I Stopped Deploying Containers Manually. This Changed My Home Lab

Gitops home lab

For a LONG time, my home lab has looked like what I imagine most other people’s labs look like. I had a mix of Docker Compose files and a few standalone container hosts, but also a Docker Swarm Cluster. For deploying apps, I would have to remember to check and make sure containers were updated across my environment, or I would tweak something locally that no longer matched my Git repo. None of these were catastrophic, but they created small issues. The bigger issue though is that your lab doesn’t have a single source of truth. What I had in production wasn’t always what was in code. Now though, I have stopped manually deploying containers in my home lab and use a GitOps approach. Let me show you how and why.

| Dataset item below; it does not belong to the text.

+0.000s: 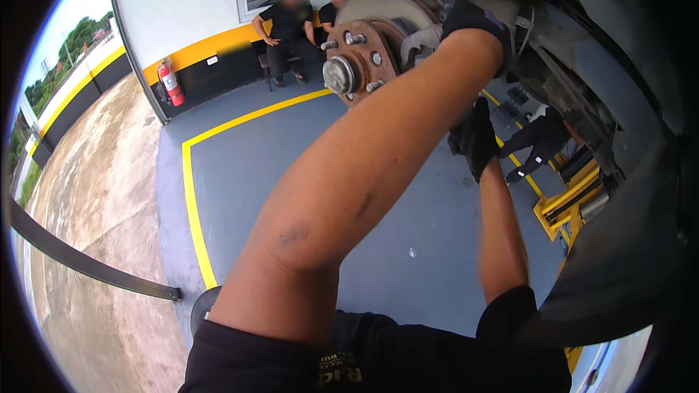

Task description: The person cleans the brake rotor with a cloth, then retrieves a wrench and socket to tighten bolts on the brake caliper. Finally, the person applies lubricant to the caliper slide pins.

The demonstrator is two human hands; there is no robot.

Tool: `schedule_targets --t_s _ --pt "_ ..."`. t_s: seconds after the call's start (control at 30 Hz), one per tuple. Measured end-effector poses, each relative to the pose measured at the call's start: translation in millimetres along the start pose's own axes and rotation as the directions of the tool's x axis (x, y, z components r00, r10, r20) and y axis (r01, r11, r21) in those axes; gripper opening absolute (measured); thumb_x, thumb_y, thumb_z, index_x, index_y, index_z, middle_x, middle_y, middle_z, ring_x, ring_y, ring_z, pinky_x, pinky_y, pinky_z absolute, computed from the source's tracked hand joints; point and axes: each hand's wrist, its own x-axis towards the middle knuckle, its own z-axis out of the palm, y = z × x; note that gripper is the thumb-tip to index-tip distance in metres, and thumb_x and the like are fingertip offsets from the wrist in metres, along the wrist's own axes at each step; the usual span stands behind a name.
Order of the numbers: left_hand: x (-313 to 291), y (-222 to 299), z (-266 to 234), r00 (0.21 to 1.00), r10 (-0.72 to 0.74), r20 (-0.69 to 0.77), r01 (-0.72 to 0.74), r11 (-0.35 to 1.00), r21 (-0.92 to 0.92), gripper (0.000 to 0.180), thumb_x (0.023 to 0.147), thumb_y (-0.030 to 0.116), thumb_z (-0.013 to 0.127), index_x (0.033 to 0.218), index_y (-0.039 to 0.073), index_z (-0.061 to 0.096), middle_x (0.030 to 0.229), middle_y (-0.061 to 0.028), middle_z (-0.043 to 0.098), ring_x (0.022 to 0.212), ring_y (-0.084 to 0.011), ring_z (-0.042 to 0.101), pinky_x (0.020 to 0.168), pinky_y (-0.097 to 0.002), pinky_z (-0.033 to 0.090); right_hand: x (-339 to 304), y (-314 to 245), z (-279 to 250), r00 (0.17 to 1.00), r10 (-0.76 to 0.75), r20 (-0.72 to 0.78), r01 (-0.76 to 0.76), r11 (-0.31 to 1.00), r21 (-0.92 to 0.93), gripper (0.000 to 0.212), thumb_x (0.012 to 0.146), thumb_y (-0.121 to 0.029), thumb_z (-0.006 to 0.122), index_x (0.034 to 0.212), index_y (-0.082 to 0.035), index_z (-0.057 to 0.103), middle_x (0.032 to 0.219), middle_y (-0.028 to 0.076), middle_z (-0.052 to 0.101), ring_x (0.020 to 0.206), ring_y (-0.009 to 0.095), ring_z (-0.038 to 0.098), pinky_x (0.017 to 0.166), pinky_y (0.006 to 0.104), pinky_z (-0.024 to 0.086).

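A rusty wheel hub (pixel 358 54) with several studs and a round metal centre cap sticks out under a raised vehicle, in front of a worn brake disc (pixel 382 4). My left arm crosses the view, and my left hand (pixel 477 20), in a dark glove, is up behind the hub beside a grey curved metal bracket (pixel 420 42). Its fingers are mostly hidden against the underbody parts. Lower down, my right hand (pixel 477 137), in a black glove, reaches up beneath the same assembly. Its fingers are dark and partly covered, so any grip is unclear.
The dark wheel arch and its liner (pixel 619 247) curve close along the right. A yellow lift base (pixel 571 196) stands on the grey floor near a crouching person (pixel 539 142). Two seated people (pixel 291 25) and a red fire extinguisher (pixel 170 82) are by the wall.
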Motion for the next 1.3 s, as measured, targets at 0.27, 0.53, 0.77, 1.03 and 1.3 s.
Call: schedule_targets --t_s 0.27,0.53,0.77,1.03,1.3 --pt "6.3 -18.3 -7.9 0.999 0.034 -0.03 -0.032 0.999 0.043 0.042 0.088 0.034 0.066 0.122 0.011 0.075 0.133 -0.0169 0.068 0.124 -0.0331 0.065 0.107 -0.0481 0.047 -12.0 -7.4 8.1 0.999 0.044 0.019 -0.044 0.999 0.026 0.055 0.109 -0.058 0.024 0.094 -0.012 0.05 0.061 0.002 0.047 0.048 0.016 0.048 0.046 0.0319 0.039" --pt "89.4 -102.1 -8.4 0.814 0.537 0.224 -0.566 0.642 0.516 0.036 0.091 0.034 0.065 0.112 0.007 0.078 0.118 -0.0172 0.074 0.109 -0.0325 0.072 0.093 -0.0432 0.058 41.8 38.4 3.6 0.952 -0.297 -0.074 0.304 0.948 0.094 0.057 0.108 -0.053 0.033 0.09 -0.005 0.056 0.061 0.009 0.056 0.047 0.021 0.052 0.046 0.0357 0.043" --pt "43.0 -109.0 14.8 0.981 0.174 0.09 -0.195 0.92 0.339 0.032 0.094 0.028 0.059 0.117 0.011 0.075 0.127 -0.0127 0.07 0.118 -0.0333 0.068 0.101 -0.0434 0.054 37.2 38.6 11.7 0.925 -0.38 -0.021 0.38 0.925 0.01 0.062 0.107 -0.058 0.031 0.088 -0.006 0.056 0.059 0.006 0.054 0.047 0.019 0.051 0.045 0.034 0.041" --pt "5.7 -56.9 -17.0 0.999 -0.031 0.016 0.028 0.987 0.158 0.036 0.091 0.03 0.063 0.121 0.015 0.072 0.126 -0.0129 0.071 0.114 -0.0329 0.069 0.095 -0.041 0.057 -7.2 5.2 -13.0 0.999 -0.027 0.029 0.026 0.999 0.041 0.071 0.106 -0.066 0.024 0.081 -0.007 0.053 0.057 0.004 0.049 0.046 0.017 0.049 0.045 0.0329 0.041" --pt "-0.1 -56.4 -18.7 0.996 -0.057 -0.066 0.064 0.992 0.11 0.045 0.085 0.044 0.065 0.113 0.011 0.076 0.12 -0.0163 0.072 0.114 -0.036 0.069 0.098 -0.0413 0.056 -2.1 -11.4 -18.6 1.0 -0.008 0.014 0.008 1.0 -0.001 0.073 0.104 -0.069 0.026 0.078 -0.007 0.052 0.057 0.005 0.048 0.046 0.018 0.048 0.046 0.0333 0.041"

What GitOps actually means in a home lab

GitOps can sound like one of those buzzwords that only is needed for ones that are in large enterprise environments. But when you break it down, it is actually a pretty simple idea. What does it mean? Instead of manually deploying applications, you define everything in Git. That includes:

  • Kubernetes manifests
  • Helm charts
  • App configs
  • Even infrastructure definitions

Once you do this, your Git repository becomes the source of truth. If something is not in Git, it should not exist in your environment. I had already been doing a lot of this work manually for my Docker environments since I had all of my Docker Compose in git. I recommend anyone running a home lab work towards a git based approach for storing your manifests, Docker Compose files, etc.

But still, some of the processes were manual. I had CI/CD pipelines that were deploying things for me when code was updated, but not for all of my apps, especially if these were just using public images that were available.

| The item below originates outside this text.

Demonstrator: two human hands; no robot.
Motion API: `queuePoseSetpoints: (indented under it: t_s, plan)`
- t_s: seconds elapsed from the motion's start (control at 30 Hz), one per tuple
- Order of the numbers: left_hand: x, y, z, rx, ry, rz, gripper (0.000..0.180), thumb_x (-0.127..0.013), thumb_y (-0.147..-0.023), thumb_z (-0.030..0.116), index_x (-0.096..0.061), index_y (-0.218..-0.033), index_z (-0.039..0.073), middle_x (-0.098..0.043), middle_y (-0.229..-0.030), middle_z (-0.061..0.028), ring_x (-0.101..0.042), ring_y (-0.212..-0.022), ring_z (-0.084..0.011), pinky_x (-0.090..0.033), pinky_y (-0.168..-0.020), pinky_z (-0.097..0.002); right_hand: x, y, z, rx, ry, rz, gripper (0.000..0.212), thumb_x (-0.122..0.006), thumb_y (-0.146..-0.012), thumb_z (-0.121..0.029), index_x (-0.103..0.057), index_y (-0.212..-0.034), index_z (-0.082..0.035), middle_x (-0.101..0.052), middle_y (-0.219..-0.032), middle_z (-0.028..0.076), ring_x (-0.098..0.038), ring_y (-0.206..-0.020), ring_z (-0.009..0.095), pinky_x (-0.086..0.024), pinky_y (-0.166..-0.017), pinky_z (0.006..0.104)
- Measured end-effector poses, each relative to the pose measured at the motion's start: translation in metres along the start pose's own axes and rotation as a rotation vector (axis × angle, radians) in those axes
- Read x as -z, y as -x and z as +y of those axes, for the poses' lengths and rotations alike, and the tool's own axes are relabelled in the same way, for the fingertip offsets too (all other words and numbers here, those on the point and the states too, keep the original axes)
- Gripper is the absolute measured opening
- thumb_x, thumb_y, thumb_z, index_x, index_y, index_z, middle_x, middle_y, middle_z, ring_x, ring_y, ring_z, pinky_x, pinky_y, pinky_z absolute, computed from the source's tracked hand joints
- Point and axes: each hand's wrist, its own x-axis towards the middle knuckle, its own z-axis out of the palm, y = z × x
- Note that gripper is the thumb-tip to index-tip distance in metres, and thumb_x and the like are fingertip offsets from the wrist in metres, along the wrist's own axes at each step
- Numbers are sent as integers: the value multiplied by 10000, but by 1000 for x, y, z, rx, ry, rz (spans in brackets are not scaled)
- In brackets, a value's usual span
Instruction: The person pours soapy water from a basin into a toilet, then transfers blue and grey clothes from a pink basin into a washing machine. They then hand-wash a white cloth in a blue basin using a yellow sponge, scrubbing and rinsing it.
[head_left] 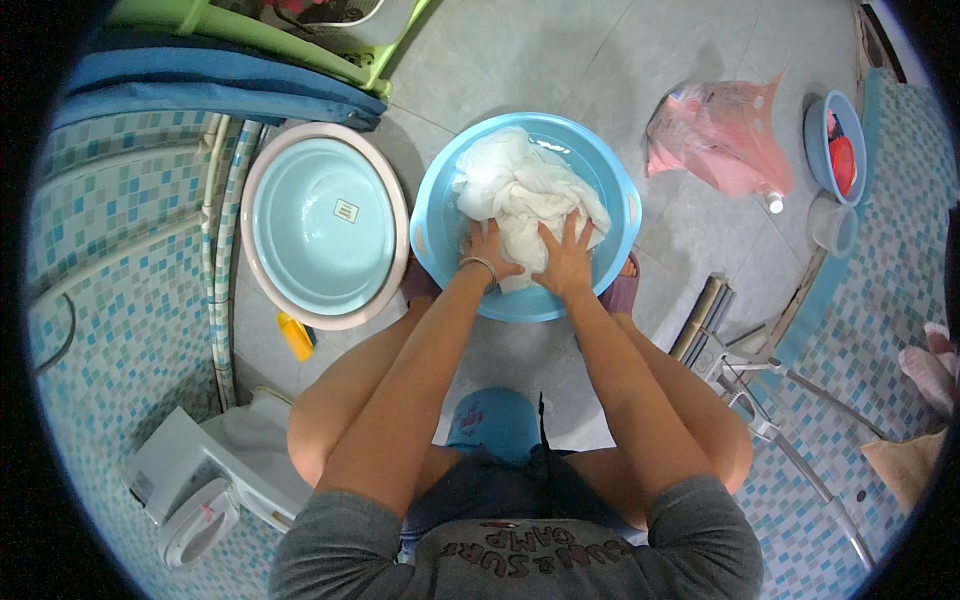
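Note:
A wet white cloth lies bunched in a light blue basin on the floor in front of me, with water around it. My left hand rests on the cloth's near left part, fingers spread, a bracelet on the wrist. Close beside it, my right hand presses on the near right part with its fingers apart. Neither hand is closed around the fabric. The cloth's underside is hidden.
At left stand a pink-rimmed basin with a pale blue one inside, and a yellow plastic piece. To the right are a pink plastic bag, a blue bowl, a clear tub and a mop. A blue stool is beneath me.

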Motion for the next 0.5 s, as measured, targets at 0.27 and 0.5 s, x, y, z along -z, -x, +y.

Since introducing my 10-inch mini rack, 5 Proxmox node cluster with Ceph, I am running a full-on Talos Linux Kubernetes cluster that is managed by Omni. Which, that is for another discussion that I have written about, but Talos is awesome sauce. If you want to run a secure Kubernetes solution, definitely check it out: How to Install Talos Omni On-Prem for Effortless Kubernetes Management.

Since I have the full blown Talos cluster now, I wanted to try out ArgoCD. ArgoCD is the solution that allows you to continuously compare what is running in your cluster with what you have defined in Git. If drift happens in your cluster, ArgoCD fixes it.

Argocd showing apps deployed in the home lab
Argocd showing apps deployed in the home lab

This means you have no more manual kubectl apply commands or manual docker compose up -d. No more logging into nodes to make changes. Everything flows from Git. In a home lab, this means you stop thinking about deploying apps and start thinking about managing your desired state in your GitRepo, which is a beautiful thing! And, these are skills that you can apply in production environments as well.

How I structured my GitOps repo

One of the first things that you need to do is setup your git repo structure so that it is ready for GitOps. This is where I spent a bit of time experimenting before I had something set up that I felt was clean and scalable.

At a high level, I have my repo organized like this:

  • A top level folder for environments or clusters
  • A folder for core infrastructure components
  • A folder for applications

So my reasoning below is that I have a bootstrap folder where all the application custom resource manifests live for the ArgoCD deployments and tell it where in the “apps” folder the manifests are, an apps folder for all the different apps I have running, including ArgoCD that can manage itself. And then the infra folder where I have some infrastructure related manifests for my Talos environment.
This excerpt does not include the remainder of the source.